Answer 4. We considered this suggestion but chose not to add ellipses, in order to avoid over-emphasizing visual grouping in an ordination plot with a relatively small number of annual points per period. The interpretation remains based on the PERMANOVA results, as recommended by the reviewer.
Comment 5. I noticed that several annual change estimates in revised Table 1 differ from those in the previous version of the manuscript. This may simply reflect recalculation or correction during revision, but it would be helpful if the authors clarified this, especially where the revised values affect the interpretation of species-level or guild-level trends.
Answer 5. We clarified the issue by ensuring that Table 1 reports the final TRIM results consistently for the dataset used in the revised manuscript, i.e. 1993–2022 excluding 2021, with the species-level analyses restricted to species recorded in at least 10 winters and with the final eco-functional guild assignments. The recalculated values do not alter the main interpretation: increasing trends remain prevalent, three species show moderate declines, one species is stable and five are uncertain. We also added the new TRIM row for total abundance excluding Dunlin, so that this series is reported consistently with total abundance and the guild-level trends.
Comment 6. Figure numbering should be checked. The manuscript currently appears to label both the macro-area figure and the CTI figure as Figure 6.
Answer 6. Corrected. The macro-area figure remains Figure 6, and the CTI figure has been renumbered as Figure 7.
Reviewer 2 Report
Comments and Suggestions for AuthorsThe authors have made a substantial effort to address the concerns raised during the previous review. The manuscript has been significantly strengthened through additional analyses, clearer methodological descriptions, and a more balanced interpretation of the results. In particular, the inclusion of community diversity metrics, Bray-Curtis/PERMANOVA analyses, expanded CTI sensitivity analyses, and revised spatial analyses has considerably improved the scientific rigour of the study.

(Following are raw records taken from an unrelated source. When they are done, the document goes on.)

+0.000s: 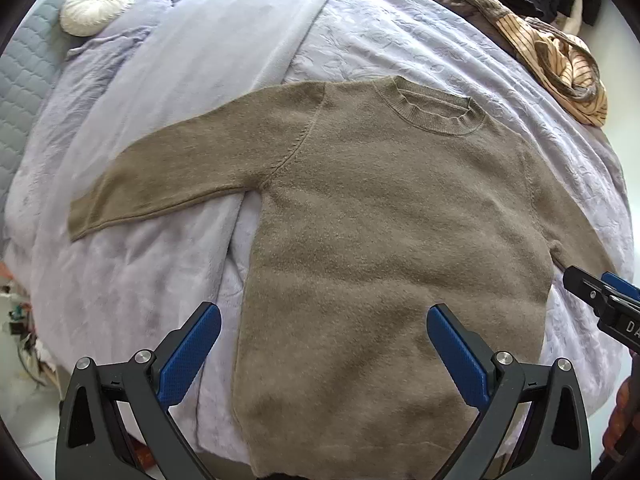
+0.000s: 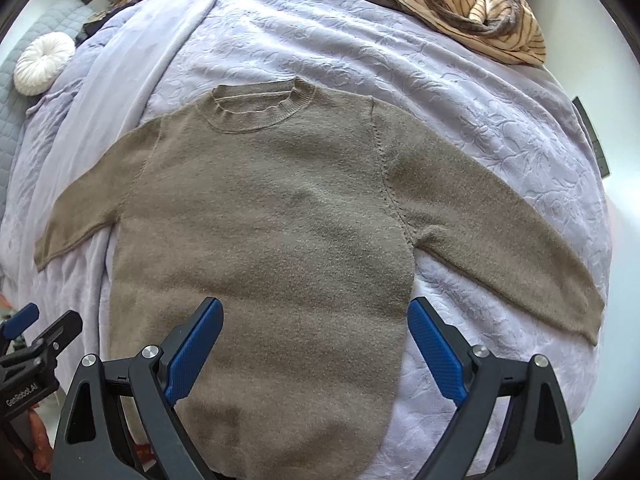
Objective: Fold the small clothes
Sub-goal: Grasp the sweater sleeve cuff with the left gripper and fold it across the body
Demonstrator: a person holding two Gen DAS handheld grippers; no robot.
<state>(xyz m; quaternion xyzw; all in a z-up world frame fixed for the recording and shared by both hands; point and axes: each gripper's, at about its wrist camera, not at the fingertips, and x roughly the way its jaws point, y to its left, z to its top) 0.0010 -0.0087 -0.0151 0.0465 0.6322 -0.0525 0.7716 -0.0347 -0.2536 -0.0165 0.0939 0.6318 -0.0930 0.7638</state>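
Note:
A brown knitted sweater [image 1: 380, 220] [image 2: 260, 216] lies flat and face up on a lilac bedspread, neckline away from me, both sleeves spread out to the sides. My left gripper [image 1: 324, 316] hovers open above the lower left part of the sweater's body, nothing between its blue pads. My right gripper [image 2: 316, 312] hovers open above the lower right part of the body, also holding nothing. In the left wrist view the right gripper [image 1: 600, 300] shows at the right edge; in the right wrist view the left gripper [image 2: 36, 340] shows at the left edge.
The lilac bedspread [image 1: 180, 280] [image 2: 460, 120] covers the bed. A heap of striped and brown clothes [image 1: 560, 60] [image 2: 472, 4] lies at the far right. A round white cushion [image 1: 96, 4] [image 2: 42, 64] sits at the far left, by a grey quilted surface [image 1: 20, 80].

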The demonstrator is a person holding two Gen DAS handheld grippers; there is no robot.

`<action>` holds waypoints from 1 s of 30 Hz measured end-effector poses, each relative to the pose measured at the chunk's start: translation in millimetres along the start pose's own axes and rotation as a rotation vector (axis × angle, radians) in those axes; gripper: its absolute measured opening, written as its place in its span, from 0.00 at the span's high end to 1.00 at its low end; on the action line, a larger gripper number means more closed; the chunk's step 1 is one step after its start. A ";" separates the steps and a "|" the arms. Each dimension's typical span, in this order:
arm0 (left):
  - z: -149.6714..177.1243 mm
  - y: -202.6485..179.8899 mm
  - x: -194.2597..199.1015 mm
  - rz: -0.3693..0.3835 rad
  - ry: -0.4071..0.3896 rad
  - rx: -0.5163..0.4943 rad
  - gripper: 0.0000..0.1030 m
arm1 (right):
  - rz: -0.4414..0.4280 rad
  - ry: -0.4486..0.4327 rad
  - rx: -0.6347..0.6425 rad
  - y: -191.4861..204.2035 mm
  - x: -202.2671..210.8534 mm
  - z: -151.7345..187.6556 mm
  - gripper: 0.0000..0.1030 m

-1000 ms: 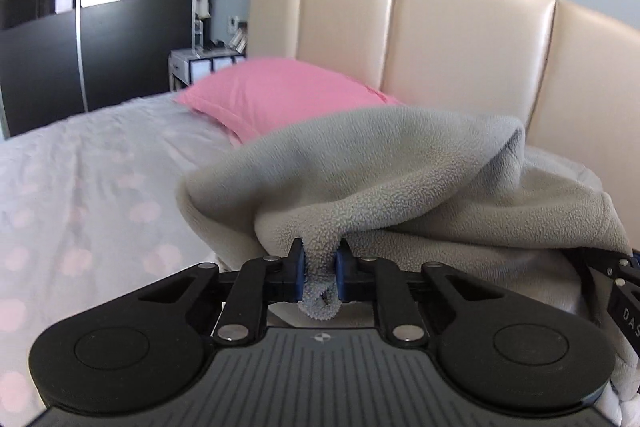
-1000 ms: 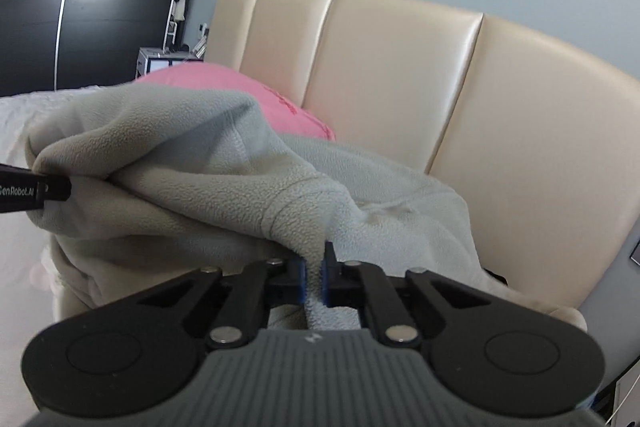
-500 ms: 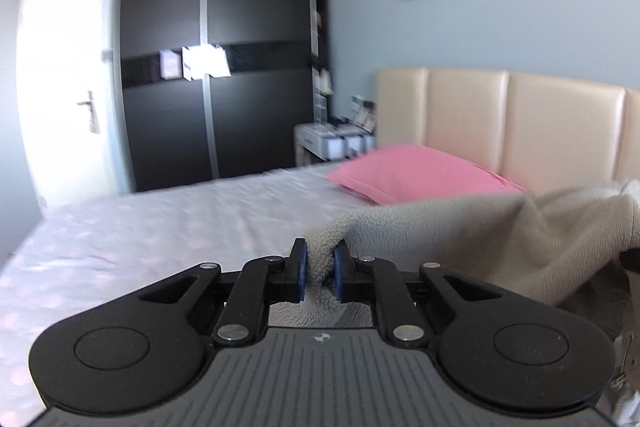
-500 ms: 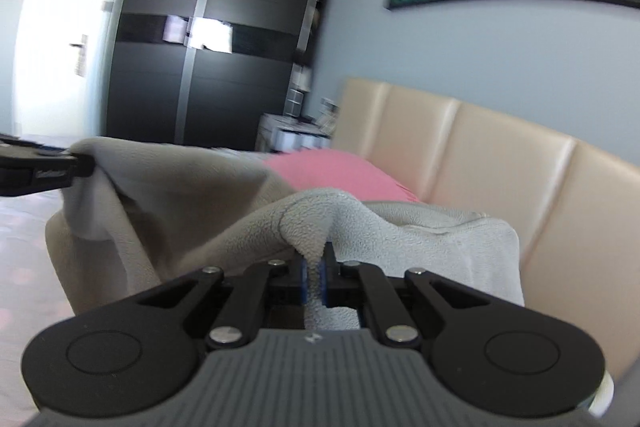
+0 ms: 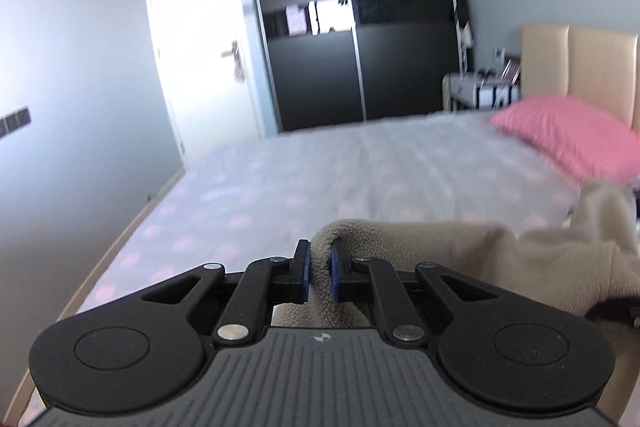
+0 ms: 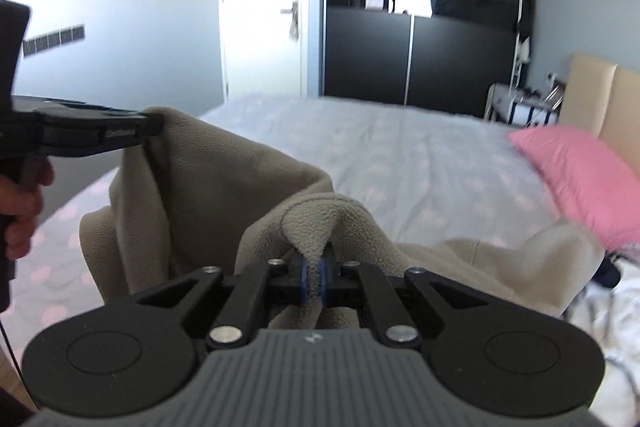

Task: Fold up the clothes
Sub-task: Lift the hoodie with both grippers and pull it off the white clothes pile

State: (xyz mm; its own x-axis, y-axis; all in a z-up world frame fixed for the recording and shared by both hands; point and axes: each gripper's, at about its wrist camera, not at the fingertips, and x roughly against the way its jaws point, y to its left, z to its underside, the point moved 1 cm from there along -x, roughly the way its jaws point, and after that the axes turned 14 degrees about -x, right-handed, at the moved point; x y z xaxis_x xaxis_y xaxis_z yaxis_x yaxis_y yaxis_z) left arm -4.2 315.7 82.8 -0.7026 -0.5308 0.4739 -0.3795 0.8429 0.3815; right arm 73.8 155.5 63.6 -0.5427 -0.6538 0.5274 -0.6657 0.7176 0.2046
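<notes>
A beige-grey fleece garment [image 6: 224,179] hangs between my two grippers above the bed. My left gripper [image 5: 319,269] is shut on a fold of the fleece [image 5: 480,251], which trails off to the right. My right gripper [image 6: 314,277] is shut on another fold of it. In the right wrist view the left gripper [image 6: 154,125] shows at the left, pinching the garment's upper edge, held by a hand [image 6: 22,203]. The lower part of the garment is hidden behind the gripper bodies.
The bed [image 5: 360,179] has a pale sheet with pink spots. A pink pillow [image 5: 568,135] lies by the beige headboard [image 5: 580,67]. Beyond stand a dark wardrobe [image 5: 352,27], a white door [image 5: 196,39] and a bedside table [image 6: 520,105]. White cloth [image 6: 612,315] lies at the right.
Both grippers have swung left with the fleece, away from the headboard toward the open bed and the door. The garment is lifted and stretched between them.
</notes>
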 end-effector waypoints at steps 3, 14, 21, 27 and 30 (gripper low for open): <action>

Overall, I appreciate the authors' thorough revision and believe the manuscript is now suitable for publication.
Author Response
Comment 1. The authors have made a substantial effort to address the concerns raised during the previous review. The manuscript has been significantly strengthened through additional analyses, clearer methodological descriptions, and a more balanced interpretation of the results. In particular, the inclusion of community diversity metrics, Bray-Curtis/PERMANOVA analyses, expanded CTI sensitivity analyses, and revised spatial analyses has considerably improved the scientific rigour of the study. Overall, I appreciate the authors' thorough revision and believe the manuscript is now suitable for publication.
Answer. We thank Ref. 2 for his kind comment.